* [PROBLEM TO SOLVE]
Within the listing below, how many lines hold "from"? Reply with that number and no other text.

[Opening SUPPLIED MATERIAL section]

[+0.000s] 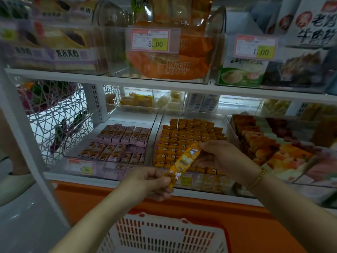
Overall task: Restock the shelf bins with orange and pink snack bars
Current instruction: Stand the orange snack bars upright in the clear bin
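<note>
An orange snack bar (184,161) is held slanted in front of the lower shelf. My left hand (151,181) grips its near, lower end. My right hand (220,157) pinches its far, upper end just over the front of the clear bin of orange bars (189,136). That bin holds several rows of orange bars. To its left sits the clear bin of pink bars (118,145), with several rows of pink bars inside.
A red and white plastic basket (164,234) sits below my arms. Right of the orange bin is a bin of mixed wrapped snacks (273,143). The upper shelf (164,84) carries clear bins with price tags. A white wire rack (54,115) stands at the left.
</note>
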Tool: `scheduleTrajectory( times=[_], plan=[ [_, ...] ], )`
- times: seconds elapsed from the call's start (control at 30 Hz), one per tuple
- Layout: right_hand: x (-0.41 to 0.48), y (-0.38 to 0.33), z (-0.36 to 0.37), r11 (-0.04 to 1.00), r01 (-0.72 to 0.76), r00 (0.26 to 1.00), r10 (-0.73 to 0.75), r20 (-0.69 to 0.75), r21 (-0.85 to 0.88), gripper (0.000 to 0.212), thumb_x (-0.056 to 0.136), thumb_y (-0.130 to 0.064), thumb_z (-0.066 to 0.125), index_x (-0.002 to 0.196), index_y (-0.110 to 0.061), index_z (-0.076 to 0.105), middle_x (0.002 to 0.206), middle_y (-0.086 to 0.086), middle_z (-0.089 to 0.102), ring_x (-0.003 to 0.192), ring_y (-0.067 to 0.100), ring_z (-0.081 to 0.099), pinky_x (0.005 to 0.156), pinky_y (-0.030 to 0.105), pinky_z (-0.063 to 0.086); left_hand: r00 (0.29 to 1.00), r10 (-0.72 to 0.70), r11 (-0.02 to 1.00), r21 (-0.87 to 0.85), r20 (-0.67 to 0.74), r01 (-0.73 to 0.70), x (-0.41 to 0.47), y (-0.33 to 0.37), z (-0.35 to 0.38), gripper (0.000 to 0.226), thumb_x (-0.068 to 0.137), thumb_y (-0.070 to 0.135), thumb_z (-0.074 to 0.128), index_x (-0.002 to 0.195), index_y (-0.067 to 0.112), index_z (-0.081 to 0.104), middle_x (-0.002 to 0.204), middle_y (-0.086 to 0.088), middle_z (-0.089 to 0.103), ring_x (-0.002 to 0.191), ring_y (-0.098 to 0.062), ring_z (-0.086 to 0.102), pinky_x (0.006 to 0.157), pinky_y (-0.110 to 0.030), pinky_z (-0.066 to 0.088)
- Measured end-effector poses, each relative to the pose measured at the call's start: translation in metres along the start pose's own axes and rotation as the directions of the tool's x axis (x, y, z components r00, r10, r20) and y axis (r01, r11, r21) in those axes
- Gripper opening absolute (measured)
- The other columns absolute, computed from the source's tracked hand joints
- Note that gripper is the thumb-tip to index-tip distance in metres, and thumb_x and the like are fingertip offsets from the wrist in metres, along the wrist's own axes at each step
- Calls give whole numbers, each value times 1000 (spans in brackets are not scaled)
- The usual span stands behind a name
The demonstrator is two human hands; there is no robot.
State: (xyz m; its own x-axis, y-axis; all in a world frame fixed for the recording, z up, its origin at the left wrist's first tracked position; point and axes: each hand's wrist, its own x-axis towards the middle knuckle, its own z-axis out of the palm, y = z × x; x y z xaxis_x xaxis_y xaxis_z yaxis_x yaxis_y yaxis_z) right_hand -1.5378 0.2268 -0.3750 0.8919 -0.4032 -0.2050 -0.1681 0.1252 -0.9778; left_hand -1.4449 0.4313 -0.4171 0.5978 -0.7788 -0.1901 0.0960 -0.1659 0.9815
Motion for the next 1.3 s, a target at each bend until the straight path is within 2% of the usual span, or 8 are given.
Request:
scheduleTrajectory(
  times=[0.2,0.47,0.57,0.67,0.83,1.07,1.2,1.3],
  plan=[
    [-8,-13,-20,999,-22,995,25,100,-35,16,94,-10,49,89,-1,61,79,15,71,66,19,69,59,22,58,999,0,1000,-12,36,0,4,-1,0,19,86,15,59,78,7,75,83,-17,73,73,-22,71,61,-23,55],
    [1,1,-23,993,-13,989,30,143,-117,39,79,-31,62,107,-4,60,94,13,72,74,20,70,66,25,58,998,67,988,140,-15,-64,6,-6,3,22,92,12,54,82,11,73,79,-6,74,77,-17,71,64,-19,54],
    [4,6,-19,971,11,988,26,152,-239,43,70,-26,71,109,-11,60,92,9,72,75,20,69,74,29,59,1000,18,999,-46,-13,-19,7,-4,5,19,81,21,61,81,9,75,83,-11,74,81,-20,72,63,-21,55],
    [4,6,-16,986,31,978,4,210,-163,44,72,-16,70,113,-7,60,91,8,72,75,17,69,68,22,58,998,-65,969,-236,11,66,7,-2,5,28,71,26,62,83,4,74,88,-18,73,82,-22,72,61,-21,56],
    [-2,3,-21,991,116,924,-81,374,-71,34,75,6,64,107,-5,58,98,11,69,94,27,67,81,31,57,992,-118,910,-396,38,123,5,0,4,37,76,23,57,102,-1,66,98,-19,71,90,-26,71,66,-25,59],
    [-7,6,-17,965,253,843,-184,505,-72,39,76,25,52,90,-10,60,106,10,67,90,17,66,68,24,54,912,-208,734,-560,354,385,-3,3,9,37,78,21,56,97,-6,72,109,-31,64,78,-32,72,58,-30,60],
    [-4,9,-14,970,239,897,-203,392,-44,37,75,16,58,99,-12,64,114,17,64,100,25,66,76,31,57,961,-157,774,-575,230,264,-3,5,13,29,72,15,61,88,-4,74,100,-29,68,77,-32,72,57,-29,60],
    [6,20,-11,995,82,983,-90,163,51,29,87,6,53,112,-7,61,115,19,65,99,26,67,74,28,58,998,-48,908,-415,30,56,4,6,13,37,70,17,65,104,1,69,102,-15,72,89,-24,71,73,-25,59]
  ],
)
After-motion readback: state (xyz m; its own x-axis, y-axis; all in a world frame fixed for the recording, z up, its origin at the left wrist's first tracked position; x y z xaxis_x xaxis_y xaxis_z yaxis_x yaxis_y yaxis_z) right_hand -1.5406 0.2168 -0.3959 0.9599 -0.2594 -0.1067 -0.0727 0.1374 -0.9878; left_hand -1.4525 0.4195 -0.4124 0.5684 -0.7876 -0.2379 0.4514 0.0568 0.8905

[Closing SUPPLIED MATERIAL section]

* [EXERCISE OUTPUT]
3